Importância do Acordo
"É de enorme importância que obtenhamos a luz verde para o Mercosul e que possamos completar as assinaturas para o Mercosul", afirmou a dirigente às margens de uma reunião significativa de líderes da UE em Bruxelas na quinta-feira, dia 18.
Estrutura do Acordo
O acordo com Brasil, Argentina, Uruguai e Paraguai criaria uma das maiores áreas de livre comércio do mundo e ocupa uma posição central na rede de acordos comerciais da União Europeia. Antes de ser assinado, ainda se faz necessária a aprovação do acordo como um todo pelos países da UE.
Remoção de Tarifas
Esse acordo comercial com o Mercosul removeria tarifas sobre uma variedade de produtos da UE, como veículos e vinhos. Em contrapartida, produtos da região, incluindo carne bovina e açúcar, teriam a possibilidade de entrar mais facilmente no bloco europeu.
Resistência e Tensão
A Comissão Europeia, que atua como o braço executivo da União, expressa a expectativa de ter o acordo assinado até o final do ano. Entretanto, enfrenta resistência de países como a França, que teme que isso possa resultar em um aumento na venda de produtos agrícolas estrangeiros na UE, prejudicando os agricultores europeus.
O gabinete do primeiro-ministro francês, Sebastien Lecornu, declarou no domingo que o acordo, em sua forma atual, não é aceitável. Além disso, Giorgia Meloni, da Itália, também indicou esta semana que assinar o acordo nas condições atuais seria prematuro.

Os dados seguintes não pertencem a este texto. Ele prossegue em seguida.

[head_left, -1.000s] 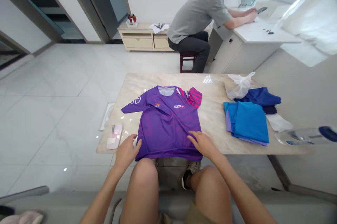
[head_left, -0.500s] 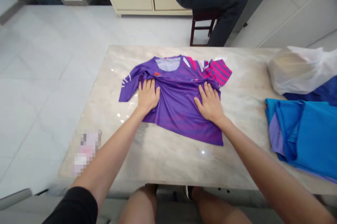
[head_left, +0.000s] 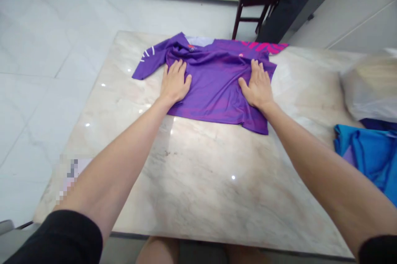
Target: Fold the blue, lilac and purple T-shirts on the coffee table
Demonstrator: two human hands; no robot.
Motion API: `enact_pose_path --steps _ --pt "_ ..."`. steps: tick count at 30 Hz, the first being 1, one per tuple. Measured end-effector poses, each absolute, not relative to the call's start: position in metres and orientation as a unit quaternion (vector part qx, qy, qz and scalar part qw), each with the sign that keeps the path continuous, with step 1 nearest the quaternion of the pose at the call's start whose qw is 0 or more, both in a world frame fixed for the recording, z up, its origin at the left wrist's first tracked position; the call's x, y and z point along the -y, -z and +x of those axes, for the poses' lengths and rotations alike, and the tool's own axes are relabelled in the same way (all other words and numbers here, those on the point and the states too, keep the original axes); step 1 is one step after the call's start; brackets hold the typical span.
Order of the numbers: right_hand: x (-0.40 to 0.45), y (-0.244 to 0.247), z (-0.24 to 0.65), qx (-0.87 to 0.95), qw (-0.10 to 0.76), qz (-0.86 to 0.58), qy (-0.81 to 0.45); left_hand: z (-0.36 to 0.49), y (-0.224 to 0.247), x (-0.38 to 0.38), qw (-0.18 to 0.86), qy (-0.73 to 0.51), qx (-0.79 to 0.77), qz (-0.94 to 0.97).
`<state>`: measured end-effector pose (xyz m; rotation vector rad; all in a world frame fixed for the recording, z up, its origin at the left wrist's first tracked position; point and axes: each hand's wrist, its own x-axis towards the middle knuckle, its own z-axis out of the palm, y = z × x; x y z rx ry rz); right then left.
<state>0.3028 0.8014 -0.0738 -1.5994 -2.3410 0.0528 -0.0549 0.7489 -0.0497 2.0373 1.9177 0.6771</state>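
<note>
The left hand point(head_left: 175, 82) lies open and flat, gripping nothing, on a purple sports jersey point(head_left: 217, 90) spread on the marble table point(head_left: 198, 189) (its small red chest logo point(head_left: 191, 47) is too small to read), and the right hand point(head_left: 256, 86) lies open on it too.

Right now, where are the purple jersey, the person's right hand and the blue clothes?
Purple jersey point(head_left: 217, 90), head view, middle of its front.
Right hand point(head_left: 257, 88), head view, back of the hand.
Blue clothes point(head_left: 364, 152), head view, top layer.
</note>
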Motion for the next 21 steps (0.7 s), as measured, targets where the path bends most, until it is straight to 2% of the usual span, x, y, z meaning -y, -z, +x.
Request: enact_pose_path --steps 3,6,11,15,18,21 --pt "-0.753 0.068 0.302 0.802 0.2 -0.56 -0.052 -0.048 0.038 -0.694 0.103 -0.197 -0.688 0.691" --pt "-0.684 0.052 0.303 0.802 0.21 -0.553 -0.086 -0.044 0.026 -0.624 0.083 -0.157 -0.723 0.667" --pt "-0.567 0.022 0.32 0.817 0.277 -0.498 -0.085 -0.033 0.006 -0.517 0.081 -0.09 -0.707 0.697" --pt "-0.497 -0.002 0.341 0.783 0.189 -0.579 -0.122 -0.016 -0.027 -0.44 0.116 -0.033 -0.702 0.702" --pt "-0.438 -0.017 0.348 0.746 0.163 -0.633 -0.125 -0.007 -0.053 -0.37 0.166 -0.073 -0.704 0.686" --pt "-0.352 -0.023 0.345 0.729 0.208 -0.633 -0.157 -0.004 -0.066 -0.284 0.282 -0.176 -0.671 0.662"
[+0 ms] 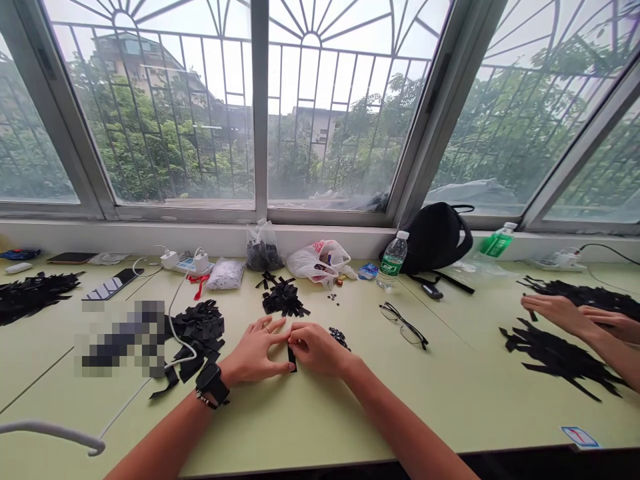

Divisões Internas e Consequências
As divisões internas entre os membros da UE têm gerado tensão em relação ao Brasil. O presidente brasileiro, Luiz Inácio Lula da Silva, afirmou durante uma reunião em Brasília na quarta-feira que o Brasil poderia desistir do acordo se não for finalizado em breve.
"É difícil porque a Itália e a França não estão dispostas a avançar devido a problemas políticos internos", declarou Lula. Ele também alertou que, se o acordo não for concretizado agora, o Brasil não irá realizar mais acordos enquanto ele for presidente.